[Stored entries]
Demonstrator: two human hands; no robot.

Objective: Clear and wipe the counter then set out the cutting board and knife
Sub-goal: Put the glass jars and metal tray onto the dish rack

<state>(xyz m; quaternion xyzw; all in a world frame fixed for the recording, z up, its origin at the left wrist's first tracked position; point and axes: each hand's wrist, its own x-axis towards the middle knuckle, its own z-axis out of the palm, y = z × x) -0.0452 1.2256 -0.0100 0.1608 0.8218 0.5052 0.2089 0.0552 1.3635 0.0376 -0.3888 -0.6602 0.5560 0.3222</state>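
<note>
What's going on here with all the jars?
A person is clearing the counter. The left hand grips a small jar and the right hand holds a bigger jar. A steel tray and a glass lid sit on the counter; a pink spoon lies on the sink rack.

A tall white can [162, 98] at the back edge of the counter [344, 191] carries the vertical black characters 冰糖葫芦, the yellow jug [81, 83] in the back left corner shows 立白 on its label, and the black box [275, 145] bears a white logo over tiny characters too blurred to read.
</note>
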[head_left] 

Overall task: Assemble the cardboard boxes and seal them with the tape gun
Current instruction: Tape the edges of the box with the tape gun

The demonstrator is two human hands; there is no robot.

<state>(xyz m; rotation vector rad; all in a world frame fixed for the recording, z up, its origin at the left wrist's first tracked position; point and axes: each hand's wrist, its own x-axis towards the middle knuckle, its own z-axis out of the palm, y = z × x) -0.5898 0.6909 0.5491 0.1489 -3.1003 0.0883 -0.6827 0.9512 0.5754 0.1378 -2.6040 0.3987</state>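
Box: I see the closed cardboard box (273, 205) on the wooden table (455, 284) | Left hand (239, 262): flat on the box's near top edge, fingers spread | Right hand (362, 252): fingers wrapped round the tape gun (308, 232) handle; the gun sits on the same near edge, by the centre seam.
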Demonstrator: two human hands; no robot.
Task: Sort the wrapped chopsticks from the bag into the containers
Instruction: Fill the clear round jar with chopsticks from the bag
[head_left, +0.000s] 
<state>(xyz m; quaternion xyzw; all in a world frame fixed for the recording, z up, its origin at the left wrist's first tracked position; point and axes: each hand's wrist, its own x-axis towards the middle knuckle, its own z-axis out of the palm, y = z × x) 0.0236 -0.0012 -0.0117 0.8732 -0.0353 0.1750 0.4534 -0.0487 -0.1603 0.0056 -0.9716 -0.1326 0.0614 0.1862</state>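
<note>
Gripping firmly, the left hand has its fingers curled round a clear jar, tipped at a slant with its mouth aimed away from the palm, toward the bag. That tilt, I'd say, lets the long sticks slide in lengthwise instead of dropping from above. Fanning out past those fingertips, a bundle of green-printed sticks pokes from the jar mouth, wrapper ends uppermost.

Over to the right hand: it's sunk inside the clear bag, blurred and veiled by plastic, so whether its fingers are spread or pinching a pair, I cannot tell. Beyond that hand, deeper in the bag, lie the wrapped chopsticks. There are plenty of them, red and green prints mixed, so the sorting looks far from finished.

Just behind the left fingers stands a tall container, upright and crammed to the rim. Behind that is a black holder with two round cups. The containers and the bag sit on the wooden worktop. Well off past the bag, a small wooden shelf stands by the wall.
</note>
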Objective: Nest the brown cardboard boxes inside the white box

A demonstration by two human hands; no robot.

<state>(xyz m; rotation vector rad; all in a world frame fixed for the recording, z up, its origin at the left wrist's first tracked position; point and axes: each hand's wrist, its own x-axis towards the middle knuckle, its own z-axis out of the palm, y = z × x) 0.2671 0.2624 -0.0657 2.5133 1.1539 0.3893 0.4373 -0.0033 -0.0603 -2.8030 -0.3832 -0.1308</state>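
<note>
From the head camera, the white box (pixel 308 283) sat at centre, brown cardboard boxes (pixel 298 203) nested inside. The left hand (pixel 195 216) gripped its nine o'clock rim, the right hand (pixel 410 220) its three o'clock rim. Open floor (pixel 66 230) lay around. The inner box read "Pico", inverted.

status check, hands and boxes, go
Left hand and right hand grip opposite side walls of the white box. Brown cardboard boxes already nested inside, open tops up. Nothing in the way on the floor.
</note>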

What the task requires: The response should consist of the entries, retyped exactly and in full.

Problem solution:
Demonstrator: two human hands; no robot.

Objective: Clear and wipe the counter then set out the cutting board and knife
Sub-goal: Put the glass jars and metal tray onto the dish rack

<state>(xyz m; quaternion xyzw; all in a world frame fixed for the recording, z up, its origin at the left wrist's first tracked position; point and axes: each hand's wrist, its own x-axis towards the middle knuckle, its own z-axis out of the palm, y = z × x) -0.0452 1.2256 -0.0100 0.1608 0.8218 0.5052 0.2089 0.0552 1.3635 0.0376 -0.3888 -0.6602 0.5560 0.3222</state>
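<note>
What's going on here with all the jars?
A person is clearing the counter. The left hand grips a small jar and the right hand holds a bigger jar. A steel tray and a glass lid sit on the counter; a pink spoon lies on the sink rack.

A tall white can [162, 98] at the back edge of the counter [344, 191] carries the vertical black characters 冰糖葫芦, the yellow jug [81, 83] in the back left corner shows 立白 on its label, and the black box [275, 145] bears a white logo over tiny characters too blurred to read.
</note>
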[head_left] 

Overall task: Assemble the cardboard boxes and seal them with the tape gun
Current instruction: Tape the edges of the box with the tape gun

The demonstrator is two human hands; there is no robot.

<state>(xyz m; rotation vector rad; all in a world frame fixed for the recording, z up, its origin at the left wrist's first tracked position; point and axes: each hand's wrist, its own x-axis towards the middle knuckle, its own z-axis out of the palm, y = z × x) -0.5898 0.6909 0.5491 0.1489 -3.1003 0.0883 -0.6827 0.9512 0.5754 0.1378 -2.6040 0.3987</state>
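Box: I see the closed cardboard box (273, 205) on the wooden table (455, 284) | Left hand (239, 262): flat on the box's near top edge, fingers spread | Right hand (362, 252): fingers wrapped round the tape gun (308, 232) handle; the gun sits on the same near edge, by the centre seam.
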Demonstrator: two human hands; no robot.
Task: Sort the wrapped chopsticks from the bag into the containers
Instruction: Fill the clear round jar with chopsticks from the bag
[head_left, +0.000s] 
<state>(xyz m; quaternion xyzw; all in a world frame fixed for the recording, z up, its origin at the left wrist's first tracked position; point and axes: each hand's wrist, its own x-axis towards the middle knuckle, its own z-axis out of the palm, y = z × x) 0.0236 -0.0012 -0.0117 0.8732 -0.0353 0.1750 0.4534 -0.0487 -0.1603 0.0056 -0.9716 -0.1326 0.0614 0.1862</state>
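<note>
Gripping firmly, the left hand has its fingers curled round a clear jar, tipped at a slant with its mouth aimed away from the palm, toward the bag. That tilt, I'd say, lets the long sticks slide in lengthwise instead of dropping from above. Fanning out past those fingertips, a bundle of green-printed sticks pokes from the jar mouth, wrapper ends uppermost.

Over to the right hand: it's sunk inside the clear bag, blurred and veiled by plastic, so whether its fingers are spread or pinching a pair, I cannot tell. Beyond that hand, deeper in the bag, lie the wrapped chopsticks. There are plenty of them, red and green prints mixed, so the sorting looks far from finished.

Just behind the left fingers stands a tall container, upright and crammed to the rim. Behind that is a black holder with two round cups. The containers and the bag sit on the wooden worktop. Well off past the bag, a small wooden shelf stands by the wall.
</note>
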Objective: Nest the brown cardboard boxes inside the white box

A demonstration by two human hands; no robot.

<state>(xyz m; rotation vector rad; all in a world frame fixed for the recording, z up, its origin at the left wrist's first tracked position; point and axes: each hand's wrist, its own x-axis towards the middle knuckle, its own z-axis out of the palm, y = z × x) 0.2671 0.2624 -0.0657 2.5133 1.1539 0.3893 0.4373 -0.0033 -0.0603 -2.8030 -0.3832 -0.1308</state>
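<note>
From the head camera, the white box (pixel 308 283) sat at centre, brown cardboard boxes (pixel 298 203) nested inside. The left hand (pixel 195 216) gripped its nine o'clock rim, the right hand (pixel 410 220) its three o'clock rim. Open floor (pixel 66 230) lay around. The inner box read "Pico", inverted.

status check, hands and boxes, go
Left hand and right hand grip opposite side walls of the white box. Brown cardboard boxes already nested inside, open tops up. Nothing in the way on the floor.
</note>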

This response is complete, and nothing else is pending.